What you will do →
Only a number is wanted here: the count of lines in the data below where the string "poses" occurs.

Exercise data →
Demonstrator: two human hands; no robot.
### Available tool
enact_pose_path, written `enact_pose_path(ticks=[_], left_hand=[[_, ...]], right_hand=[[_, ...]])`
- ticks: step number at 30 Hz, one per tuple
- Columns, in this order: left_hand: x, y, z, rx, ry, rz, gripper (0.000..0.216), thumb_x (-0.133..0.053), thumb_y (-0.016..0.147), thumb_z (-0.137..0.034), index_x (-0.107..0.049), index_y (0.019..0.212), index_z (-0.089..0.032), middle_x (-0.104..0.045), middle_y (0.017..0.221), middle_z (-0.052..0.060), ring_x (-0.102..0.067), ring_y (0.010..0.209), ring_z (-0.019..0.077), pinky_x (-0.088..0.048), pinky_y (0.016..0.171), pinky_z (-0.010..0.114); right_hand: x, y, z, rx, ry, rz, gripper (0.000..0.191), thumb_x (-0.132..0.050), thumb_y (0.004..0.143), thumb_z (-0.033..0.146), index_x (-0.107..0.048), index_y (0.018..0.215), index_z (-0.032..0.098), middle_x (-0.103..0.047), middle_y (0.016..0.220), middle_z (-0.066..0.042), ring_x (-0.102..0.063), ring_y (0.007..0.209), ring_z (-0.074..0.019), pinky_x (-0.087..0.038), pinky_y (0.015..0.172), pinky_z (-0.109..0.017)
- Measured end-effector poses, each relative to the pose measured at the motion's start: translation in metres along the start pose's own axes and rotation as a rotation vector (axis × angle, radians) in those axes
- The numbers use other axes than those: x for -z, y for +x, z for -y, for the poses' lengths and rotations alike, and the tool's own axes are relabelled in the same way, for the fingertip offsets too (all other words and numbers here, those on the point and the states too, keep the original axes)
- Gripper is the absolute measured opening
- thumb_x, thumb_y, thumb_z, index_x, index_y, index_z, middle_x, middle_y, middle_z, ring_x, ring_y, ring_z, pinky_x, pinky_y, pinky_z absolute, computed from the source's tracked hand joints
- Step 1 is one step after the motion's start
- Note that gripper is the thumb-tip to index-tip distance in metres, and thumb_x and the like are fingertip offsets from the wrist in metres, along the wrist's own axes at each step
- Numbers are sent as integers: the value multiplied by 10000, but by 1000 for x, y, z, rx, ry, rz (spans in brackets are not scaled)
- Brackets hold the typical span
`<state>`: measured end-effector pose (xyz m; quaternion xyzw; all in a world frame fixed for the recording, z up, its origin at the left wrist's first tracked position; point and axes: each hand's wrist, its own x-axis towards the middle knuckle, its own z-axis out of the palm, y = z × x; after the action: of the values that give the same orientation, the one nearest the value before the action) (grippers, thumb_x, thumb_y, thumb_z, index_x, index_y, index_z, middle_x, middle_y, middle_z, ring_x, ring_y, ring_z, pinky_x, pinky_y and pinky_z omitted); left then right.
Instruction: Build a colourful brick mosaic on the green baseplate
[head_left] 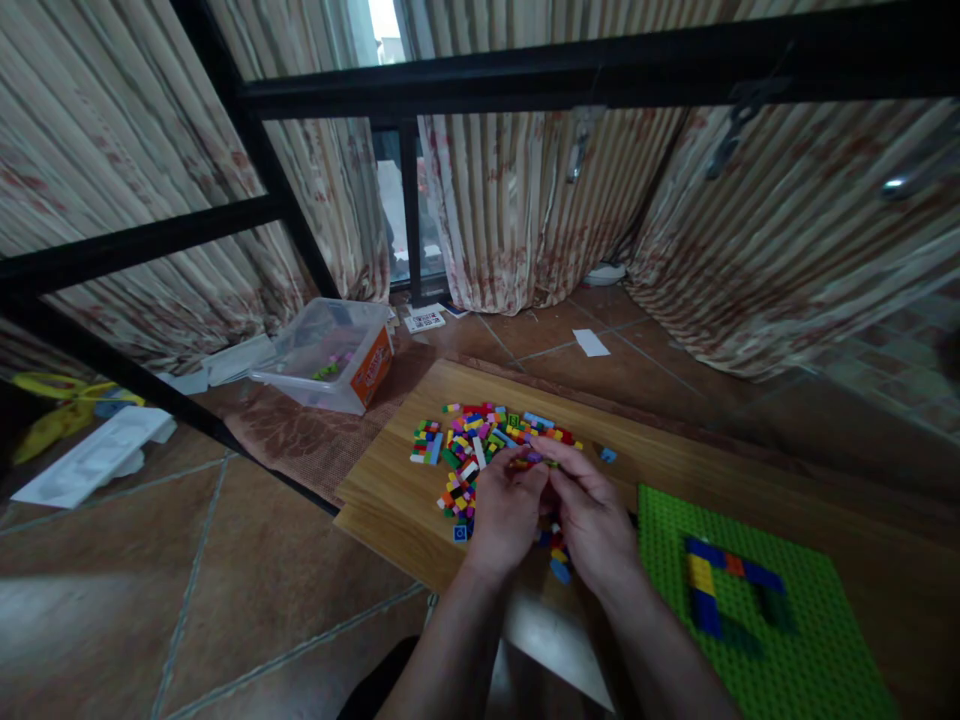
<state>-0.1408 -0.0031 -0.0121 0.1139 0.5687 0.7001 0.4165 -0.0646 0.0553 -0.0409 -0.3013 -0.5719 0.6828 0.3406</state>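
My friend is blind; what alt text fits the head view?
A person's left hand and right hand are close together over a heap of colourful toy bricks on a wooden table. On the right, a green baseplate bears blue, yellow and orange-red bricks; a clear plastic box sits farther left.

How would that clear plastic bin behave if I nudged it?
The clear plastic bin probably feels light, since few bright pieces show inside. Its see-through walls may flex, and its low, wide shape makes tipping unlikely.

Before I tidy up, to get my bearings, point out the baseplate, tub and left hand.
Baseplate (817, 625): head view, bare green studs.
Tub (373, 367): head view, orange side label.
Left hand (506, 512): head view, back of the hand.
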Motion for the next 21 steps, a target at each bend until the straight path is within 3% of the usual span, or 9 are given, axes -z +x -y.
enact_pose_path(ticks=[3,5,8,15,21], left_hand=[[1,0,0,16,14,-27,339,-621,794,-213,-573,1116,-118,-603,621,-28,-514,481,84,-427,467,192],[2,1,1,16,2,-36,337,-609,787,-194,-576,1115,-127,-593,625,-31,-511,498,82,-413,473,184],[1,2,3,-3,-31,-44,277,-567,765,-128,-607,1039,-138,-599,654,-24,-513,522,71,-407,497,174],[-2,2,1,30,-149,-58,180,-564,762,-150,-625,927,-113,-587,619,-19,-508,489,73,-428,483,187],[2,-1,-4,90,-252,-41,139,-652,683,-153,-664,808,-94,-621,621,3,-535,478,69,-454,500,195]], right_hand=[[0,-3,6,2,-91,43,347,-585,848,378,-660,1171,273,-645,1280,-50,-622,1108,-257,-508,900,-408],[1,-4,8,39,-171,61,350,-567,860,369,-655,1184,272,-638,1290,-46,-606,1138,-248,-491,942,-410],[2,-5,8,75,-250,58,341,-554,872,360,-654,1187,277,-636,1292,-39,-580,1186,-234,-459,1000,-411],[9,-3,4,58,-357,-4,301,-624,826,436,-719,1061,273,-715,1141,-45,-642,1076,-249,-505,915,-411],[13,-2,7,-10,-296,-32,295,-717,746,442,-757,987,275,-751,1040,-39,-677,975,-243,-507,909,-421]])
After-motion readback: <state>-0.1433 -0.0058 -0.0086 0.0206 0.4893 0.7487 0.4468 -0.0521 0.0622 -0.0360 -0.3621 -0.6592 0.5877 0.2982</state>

Response below →
2